ATI Radeon HD 5570: Affordable DX11 GPU


ATI Radeon HD 5570

By now, if you have already read our coverage of the other Radeon HD 5000 series launches, the block diagram below should look familiar to you. The new Radeon HD 5570 GPU offers virtually all of the same features of 5800 series, and it is configured almost identically to the Radeon HD 5670. In comparison to the high-end 5800 series GPU, the Radeon HD 5570 is equipped with fewer SIMD engines, and hence fewer stream processors, fewer texture units, and ROPs and it has a narrower memory memory interface. The functional blocks in the 5570, however, are identical to the 5670.
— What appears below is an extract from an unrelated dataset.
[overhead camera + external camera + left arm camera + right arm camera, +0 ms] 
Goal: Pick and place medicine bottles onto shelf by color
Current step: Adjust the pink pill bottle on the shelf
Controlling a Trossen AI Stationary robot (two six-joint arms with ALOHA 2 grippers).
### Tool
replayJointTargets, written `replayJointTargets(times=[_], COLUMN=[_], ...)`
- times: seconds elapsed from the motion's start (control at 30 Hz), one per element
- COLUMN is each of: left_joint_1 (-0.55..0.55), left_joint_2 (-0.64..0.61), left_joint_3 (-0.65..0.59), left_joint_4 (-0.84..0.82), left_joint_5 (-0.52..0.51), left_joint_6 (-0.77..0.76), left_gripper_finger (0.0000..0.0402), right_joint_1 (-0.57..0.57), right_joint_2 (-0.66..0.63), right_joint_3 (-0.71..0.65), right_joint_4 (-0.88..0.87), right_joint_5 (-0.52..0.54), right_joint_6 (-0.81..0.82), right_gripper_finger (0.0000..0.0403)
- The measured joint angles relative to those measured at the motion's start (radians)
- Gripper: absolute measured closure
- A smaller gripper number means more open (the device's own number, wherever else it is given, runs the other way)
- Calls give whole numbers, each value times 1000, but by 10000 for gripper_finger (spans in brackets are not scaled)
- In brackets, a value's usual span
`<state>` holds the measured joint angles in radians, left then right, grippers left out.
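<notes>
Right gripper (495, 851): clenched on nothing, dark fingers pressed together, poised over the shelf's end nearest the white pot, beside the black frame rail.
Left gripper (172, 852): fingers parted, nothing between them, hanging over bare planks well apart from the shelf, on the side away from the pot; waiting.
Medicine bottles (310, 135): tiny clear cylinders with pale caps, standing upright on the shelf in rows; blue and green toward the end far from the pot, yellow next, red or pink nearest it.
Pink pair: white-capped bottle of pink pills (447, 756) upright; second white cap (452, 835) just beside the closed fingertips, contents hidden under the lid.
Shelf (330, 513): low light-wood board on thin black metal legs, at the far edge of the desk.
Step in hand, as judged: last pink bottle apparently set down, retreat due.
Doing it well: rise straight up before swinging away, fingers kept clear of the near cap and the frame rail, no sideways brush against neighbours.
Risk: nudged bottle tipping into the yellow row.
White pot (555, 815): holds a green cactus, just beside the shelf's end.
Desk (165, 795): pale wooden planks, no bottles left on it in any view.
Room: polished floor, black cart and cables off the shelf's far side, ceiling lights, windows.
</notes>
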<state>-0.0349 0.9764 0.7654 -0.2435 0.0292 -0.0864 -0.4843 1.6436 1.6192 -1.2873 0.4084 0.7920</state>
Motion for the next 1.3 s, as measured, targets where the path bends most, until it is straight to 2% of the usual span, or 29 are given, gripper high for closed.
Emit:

To be precise, the Radeon HD 5570 is outfitted with 5 SIMD engines, with up to 400 total Stream Processing Units, 20 Texture Units, and 8 ROPs with a 128-bit GDDR3 memory interface--the 5670 uses GDDR5. The actual GPU is manufactured using TSMC's 40nm process and is comprised of approximately 627 million transistors.

 

 
The Radeon HD 5570

The Radeon HD 5570 you see here is a 1GB, actively cooled, half-height card--like the 5450. It features a slim, single-slot active cooler, that chills the front half of the card and does so with very little noise. Typical idle board power is only 9.7w with peak power of around 38w, so there is no need for supplemental power connectors--the 75w offered by a PCIe slot will do.

The reference specifications call for up to a 650MHz GPU clock, with 900MHz memory, for an effective data rate of 1.8Gbps. At those clocks, the Radeon HD 5570 offers a peak texture fillrate of 13GTexel/s, 5.2GPixels/s, with 28.8GB/s of memory bandwidth and up to 520GFLOPS of compute performance.

The outputs on the Radeon HD 5570 consist of a dual-link DVI output, a DisplayPort output, and a standard VGA output. Any combination of these ports can be used simultaneously. The card also fully supports 'ATI Eyefinity multi-display technology, with up to three displays.

The backside of the Radeon HD 5570 is exposed, but other than the myriad of surface mounted jellybean components, and a few memory chips there isn't much to see. The GPU heatsink retention bracket is visible right about in the center the PCB, but where the card's CrossFire edge connectors are supposed to be there are none. It is up to board partners though, whether or not to outfit their cards with CF connectors, but we doubt that will happen given the card's price point. Please note, that CrossFire is still supported with two of the cards pictured here; transactions will be sent over the PCIe interface, however, instead of the CrossFire bridge.